▶ **Task goal**: Repeat the data that follows, word for word, without the images.

========================================

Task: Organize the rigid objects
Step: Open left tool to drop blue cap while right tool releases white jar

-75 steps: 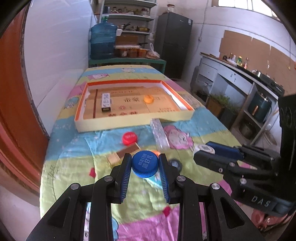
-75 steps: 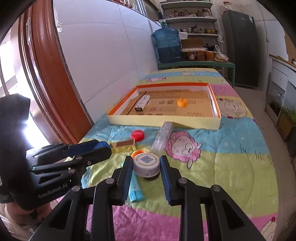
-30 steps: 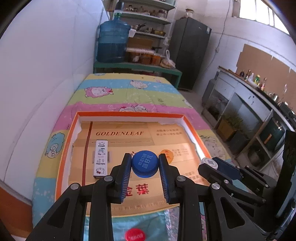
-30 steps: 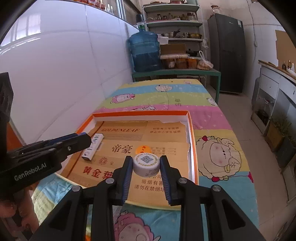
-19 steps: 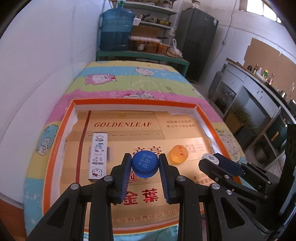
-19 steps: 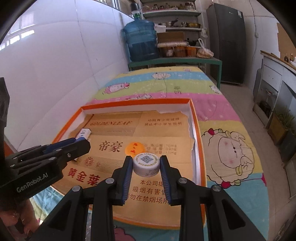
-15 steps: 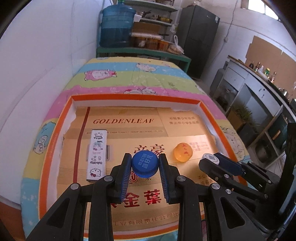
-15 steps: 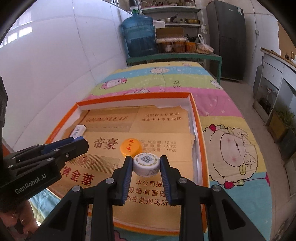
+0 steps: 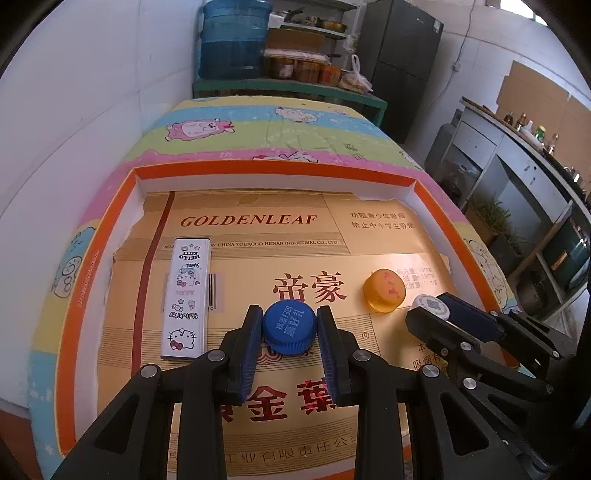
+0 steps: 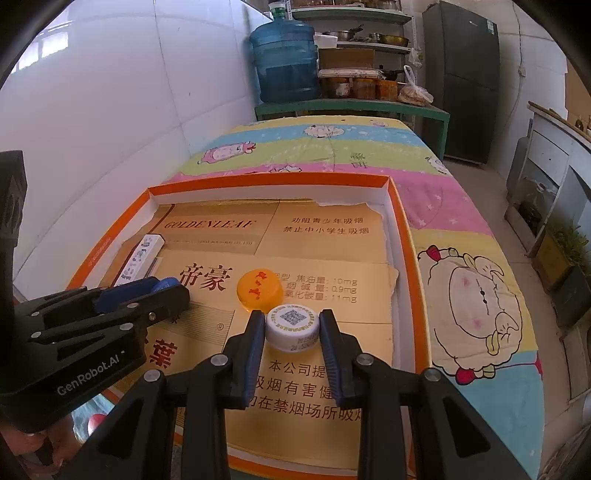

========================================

▶ **Exercise response**:
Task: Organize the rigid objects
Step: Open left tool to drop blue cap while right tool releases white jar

-75 steps: 
-75 steps: 
-30 steps: 
-30 steps: 
-19 steps: 
-19 steps: 
-15 steps: 
-15 steps: 
+0 steps: 
+0 steps: 

The output contains the complete answer to the exercise.